▸ **What you are asked to do**:
Write out the listing exactly, dropping any picture it contains.

-- Opening Marker --

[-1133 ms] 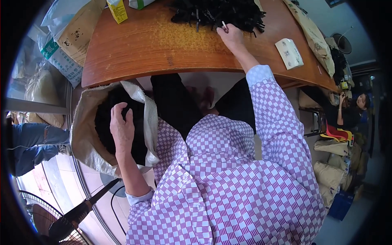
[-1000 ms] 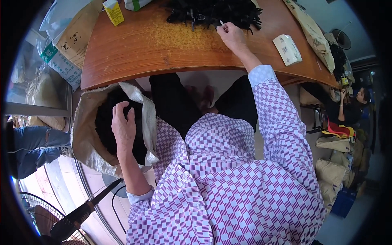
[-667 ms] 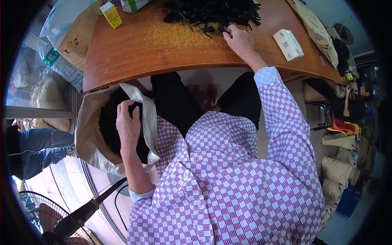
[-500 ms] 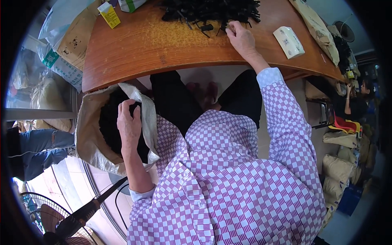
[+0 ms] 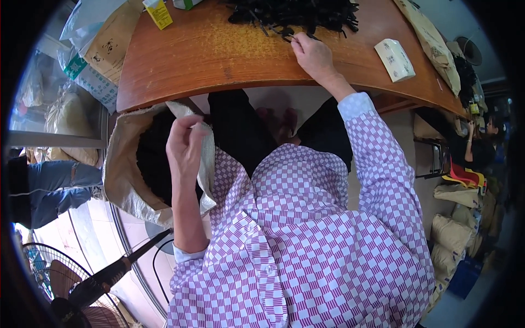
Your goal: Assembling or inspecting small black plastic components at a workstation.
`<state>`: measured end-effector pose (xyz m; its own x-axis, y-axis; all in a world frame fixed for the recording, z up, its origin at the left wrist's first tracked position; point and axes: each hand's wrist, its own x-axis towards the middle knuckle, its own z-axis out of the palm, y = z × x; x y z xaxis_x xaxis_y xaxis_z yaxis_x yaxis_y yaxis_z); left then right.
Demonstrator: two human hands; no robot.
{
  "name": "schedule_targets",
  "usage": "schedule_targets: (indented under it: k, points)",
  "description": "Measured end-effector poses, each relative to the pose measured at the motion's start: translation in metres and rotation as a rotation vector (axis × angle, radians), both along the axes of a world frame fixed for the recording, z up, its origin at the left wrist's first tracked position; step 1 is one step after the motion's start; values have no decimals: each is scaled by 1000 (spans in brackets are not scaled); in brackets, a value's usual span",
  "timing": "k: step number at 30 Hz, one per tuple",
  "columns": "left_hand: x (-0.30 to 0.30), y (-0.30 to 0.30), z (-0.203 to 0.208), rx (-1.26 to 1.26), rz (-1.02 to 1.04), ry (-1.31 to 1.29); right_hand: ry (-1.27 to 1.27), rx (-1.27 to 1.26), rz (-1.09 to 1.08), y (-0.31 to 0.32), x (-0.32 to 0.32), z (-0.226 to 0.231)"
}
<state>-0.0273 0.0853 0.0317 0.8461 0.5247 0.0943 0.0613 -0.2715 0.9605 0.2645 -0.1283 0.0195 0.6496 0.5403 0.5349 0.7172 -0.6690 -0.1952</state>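
Note:
A pile of small black parts with thin strap-like ends (image 5: pixel 295 13) lies at the far side of the table. My right hand (image 5: pixel 316 59) rests at the pile's near edge, its fingers pinched on one black part (image 5: pixel 288 37). To the left, my left hand (image 5: pixel 185 143) hangs above an open whitish woven sack (image 5: pixel 121 183). Its fingers are loosely bent and apart, slightly smeared, with nothing visible in them. Many black parts (image 5: pixel 156 158) fill the sack, which stands beside my leg below the table edge.
The brown wooden table (image 5: pixel 180 60) curves across in front. A white tissue pack (image 5: pixel 395 60) lies at right, a yellow carton (image 5: pixel 157 13) at far left. A standing fan (image 5: pixel 71 290) is at lower left. Filled sacks (image 5: pixel 451 232) and another person (image 5: pixel 476 142) are at right.
My left hand has lifted slightly away from the sack's mouth and its fingers have bent. My right hand has closed at the pile's edge. The whole view has shifted a little.

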Motion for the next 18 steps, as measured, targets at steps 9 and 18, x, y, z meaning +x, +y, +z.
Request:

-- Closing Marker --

▸ **Exercise result**:
[-1133 ms] 
[-1000 ms] 
[-667 ms] 
[-500 ms] 
[+0 ms] 
Your goal: Assembling or inspecting small black plastic components at a workstation.
`<state>`: measured end-effector pose (xyz m; its own x-axis, y-axis; all in a world frame fixed for the recording, z up, its origin at the left wrist's first tracked position; point and axes: each hand's wrist, its own x-axis towards the middle knuckle, its own z-axis out of the palm, y = z × x; x y z xaxis_x xaxis_y xaxis_z yaxis_x yaxis_y yaxis_z); left then right.
Demonstrator: two human hands; no robot.
{
  "name": "schedule_targets",
  "usage": "schedule_targets: (indented under it: k, points)",
  "description": "Measured end-effector poses, each relative to the pose measured at the motion's start: translation in metres and rotation as a rotation vector (axis × angle, radians), both along the axes of a world frame fixed for the recording, z up, its origin at the left wrist's first tracked position; step 1 is one step after the motion's start; values have no decimals: each is scaled by 1000 (spans in brackets are not scaled); in brackets, a value's usual span",
  "timing": "k: step number at 30 Hz, one per tuple",
  "columns": "left_hand: x (-0.30 to 0.30), y (-0.30 to 0.30), z (-0.203 to 0.208), rx (-1.26 to 1.26), rz (-1.02 to 1.04), ry (-1.31 to 1.29); right_hand: ry (-1.27 to 1.27), rx (-1.27 to 1.26), rz (-1.09 to 1.08), y (-0.31 to 0.32), x (-0.32 to 0.32), z (-0.226 to 0.231)"
}
<state>-0.0273 0.0853 0.0317 0.8461 0.5247 0.0943 0.0613 -0.2715 0.9605 0.2645 -0.1283 0.0195 0.6496 0.5403 0.5349 0.7172 -0.6690 -0.1952</state>
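Note:
A pile of small black parts with thin strap-like ends (image 5: pixel 295 13) lies at the far side of the table. My right hand (image 5: pixel 316 59) rests at the pile's near edge, its fingers pinched on one black part (image 5: pixel 288 37). To the left, my left hand (image 5: pixel 185 143) hangs above an open whitish woven sack (image 5: pixel 121 183). Its fingers are loosely bent and apart, slightly smeared, with nothing visible in them. Many black parts (image 5: pixel 156 158) fill the sack, which stands beside my leg below the table edge.
The brown wooden table (image 5: pixel 180 60) curves across in front. A white tissue pack (image 5: pixel 395 60) lies at right, a yellow carton (image 5: pixel 157 13) at far left. A standing fan (image 5: pixel 71 290) is at lower left. Filled sacks (image 5: pixel 451 232) and another person (image 5: pixel 476 142) are at right.
My left hand has lifted slightly away from the sack's mouth and its fingers have bent. My right hand has closed at the pile's edge. The whole view has shifted a little.
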
Motion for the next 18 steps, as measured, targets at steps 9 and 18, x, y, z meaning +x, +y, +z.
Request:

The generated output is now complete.